“Affetto da Asperger, deve lasciare gli studi”: ora ha due lauree e un lavoro

Una madre racconta la vita del figlio affetto da sindrome di Asperger: i professori non volevano fargli continuare gli studi ma oggi Fabrizio ha due lauree e lavora a Nizza. Le difficoltà, racconta, sono state tante ma la tenacia e il coraggio hanno avuto la meglio.

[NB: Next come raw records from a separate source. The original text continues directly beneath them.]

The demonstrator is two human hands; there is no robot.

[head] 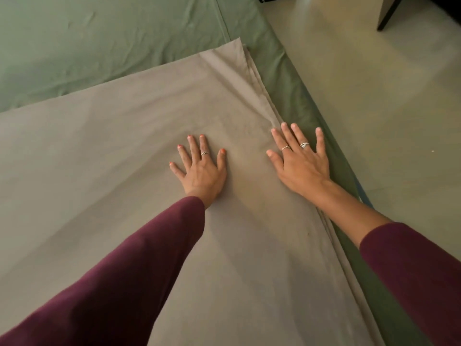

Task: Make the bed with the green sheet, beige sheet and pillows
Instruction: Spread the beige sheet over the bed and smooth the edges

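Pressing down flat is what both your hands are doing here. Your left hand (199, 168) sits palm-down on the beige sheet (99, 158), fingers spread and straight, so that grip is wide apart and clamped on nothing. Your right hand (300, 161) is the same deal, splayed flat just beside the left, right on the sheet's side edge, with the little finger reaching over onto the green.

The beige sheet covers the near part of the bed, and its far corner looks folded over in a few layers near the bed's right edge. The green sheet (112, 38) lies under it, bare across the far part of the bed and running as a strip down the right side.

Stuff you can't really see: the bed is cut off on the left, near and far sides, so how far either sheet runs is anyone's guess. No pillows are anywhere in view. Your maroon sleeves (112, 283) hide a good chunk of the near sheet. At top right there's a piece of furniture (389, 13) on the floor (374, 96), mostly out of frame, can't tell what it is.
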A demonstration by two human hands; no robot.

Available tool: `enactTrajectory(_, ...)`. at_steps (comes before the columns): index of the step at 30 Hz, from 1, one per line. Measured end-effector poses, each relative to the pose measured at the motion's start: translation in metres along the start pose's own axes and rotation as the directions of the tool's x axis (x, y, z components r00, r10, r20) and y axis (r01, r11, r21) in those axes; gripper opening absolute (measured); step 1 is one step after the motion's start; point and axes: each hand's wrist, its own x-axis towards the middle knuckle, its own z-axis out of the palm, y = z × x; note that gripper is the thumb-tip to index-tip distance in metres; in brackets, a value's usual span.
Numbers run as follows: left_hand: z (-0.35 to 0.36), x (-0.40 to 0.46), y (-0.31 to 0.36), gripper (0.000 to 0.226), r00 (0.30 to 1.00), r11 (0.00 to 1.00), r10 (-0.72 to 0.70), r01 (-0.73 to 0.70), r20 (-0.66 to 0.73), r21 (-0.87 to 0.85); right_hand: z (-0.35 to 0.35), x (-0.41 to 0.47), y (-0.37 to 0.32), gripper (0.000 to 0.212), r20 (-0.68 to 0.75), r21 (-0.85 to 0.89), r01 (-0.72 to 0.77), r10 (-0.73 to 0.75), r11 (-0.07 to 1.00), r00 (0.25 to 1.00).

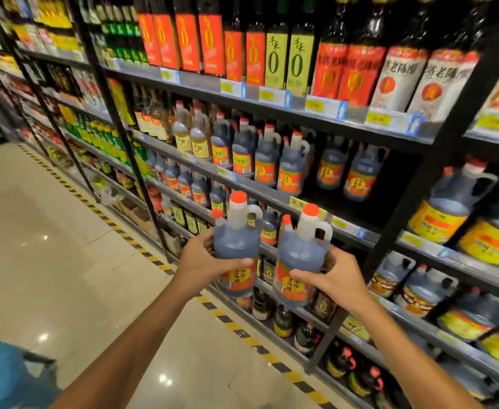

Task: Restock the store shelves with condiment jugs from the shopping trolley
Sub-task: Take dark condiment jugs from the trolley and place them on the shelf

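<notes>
I hold two dark condiment jugs with orange caps and orange labels upright in front of the shelving. My left hand (pixel 204 261) grips the left jug (pixel 236 240) around its body. My right hand (pixel 336 278) grips the right jug (pixel 301 255) the same way. Both jugs hang just below the middle shelf (pixel 345 222), where a row of like jugs (pixel 289 166) stands with a dark gap to the right of them. The blue shopping trolley (pixel 9 373) shows at the bottom left corner.
Black metal shelving runs along the right, packed with bottles on the top shelf (pixel 271 54) and yellow-labelled jugs (pixel 443 211) further right. A black upright post (pixel 404 208) stands right of the gap. Yellow-black floor tape (pixel 142 249) edges the tiled aisle on the left.
</notes>
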Motion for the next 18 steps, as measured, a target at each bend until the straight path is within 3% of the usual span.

Da piccolo gli era stato detto che aveva un ritardo mentale e che non avrebbe potuto studiare, ma oggi ha due lauree e lavora a Nizza: è la storia di Fabrizio, un ragazzo originario di Cuneo. A parlare di questa sorprendente storia è stata la madre del giovane, Marie-Rose, in un’intervista al Tgcom24, dove ha raccontato le difficoltà che hanno caratterizzato i primi anni del figlio e poi le grandi soddisfazioni che sono arrivate.

Nonostante avesse iniziato a parlare molto presto, da piccolo Fabrizio aveva però già dimostrato di avere qualcosa di diverso. Poiché aveva difficoltà a legare con altri bambini, la maestra aveva consigliato ai genitori di farlo visitare e, da quel momento in poi, per Fabrizio è iniziato un vero e proprio calvario: gli fu diagnosticato, infatti, un ritardo mentale di fronte al quale, secondo i medici, non c’era granché da fare.

I genitori tuttavia non si arresero e, dopo una serie di controlli, mentre Fabrizio frequentava la terza superiore, si capì da cosa era affetto: sindrome di Asperger, diagnosi fatta da un luminare dell’autismo.

Per Fabrizio non sono stati anni facili: dopo la terza media i professori non volevano fargli continuare gli studi, consigliando piuttosto una scuola professionale per imparare il lavoro del padre. Forse pensavano che non poteva aspirare ad altro, ma Fabrizio amava studiare e così con l’appoggio dei genitori ha deciso di iscriversi al liceo delle scienze umane.

In quest’altro percorso ha trovato degli ottimi professori che l’hanno spronato a continuare gli studi iscrivendosi all’università, e cosi è stato: dopo l’ottimo voto del diploma si è iscritto alla facoltà di Scienze Politiche, conseguendo la laurea triennale a Cuneo.

Dopo la laurea, la madre, originaria di Nizza, gli consigliò di spostarsi proprio nella città francese per fare un’esperienza lavorativa. Qui, Fabrizio, prese parte ad un progetto per lavoratori portatori di handicap: inizialmente affiancato da uno psicologo partecipò ad uno stage e poi venne chiamato per delle sostituzioni.

Piccoli passi che gli hanno permesso di acquistare fiducia in se stesso, al punto che ha deciso di frequentare la facoltà di giurisprudenza proprio a Nizza. Anche stavolta è stata un prova dura, ma Fabrizio pieno di volontà ha superato tutto brillantemente. È riuscito ad ambientarsi, ad imparare la lingua e studiando giorno e notte è riuscito a laurearsi in tempo e a trovare subito lavoro.

Oggi lavora nell’amministrazione pubblica e sogna una carriera nelle relazioni internazionali, vorrebbe occuparsi dei rapporti tra Francia e Italia. Nel frattempo, anche se sente la mancanza di casa e dei genitori, ha imparato a gestire le sue cose: ha comprato casa, sa cucinare, lavare i vestiti e stirarli. Proprio come un ragazzo della sua età, anzi forse anche più maturo di tanti altri suoi coetanei.

La madre conclude l’intervista affermando che i ragazzi affetti da sindrome di Asperger sono ragazzi straordinari, pieni di idee e fiducia nel futuro, e per ciò devono essere incoraggiati  e sostenuti. Perché un disturbo dello spettro autistico non può e non deve discriminarli.